Vote dan comment dulu jangan lupa ya! Terima kasih. ❤
---------------------------------------
-Selamat membaca!-
-------------------------------------
Poni andalan Gina melambai-lambai ditampar angin. Beberapa kali Gina merapikan posisi poninya, tapi sedetik kemudian kacau lagi. Percuma. Ah, kalau bukan karena Bang Gerald yang kesiangan akibat begadang sama skripsinya, Gina mana mau bawa motor sendiri begini.

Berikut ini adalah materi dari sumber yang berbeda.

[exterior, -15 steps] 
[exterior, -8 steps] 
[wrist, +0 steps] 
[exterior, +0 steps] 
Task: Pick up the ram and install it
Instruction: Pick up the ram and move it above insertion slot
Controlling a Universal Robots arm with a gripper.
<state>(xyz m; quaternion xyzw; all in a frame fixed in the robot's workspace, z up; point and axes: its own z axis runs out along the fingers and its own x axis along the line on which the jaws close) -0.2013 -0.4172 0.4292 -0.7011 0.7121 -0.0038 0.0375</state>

"Oke, macet. Gina yang cantik ini sabar kok," gumam Gina di sela-sela padatnya jalan.
Gina sebenarnya benci menunggu, mungkin kalian juga, kan? Tapi, ada sesuatu di ujung lampu merah yang membuat mata Gina terbuka seratus persen. Siapa lagi kalau bukan manusia yang bernama Karel?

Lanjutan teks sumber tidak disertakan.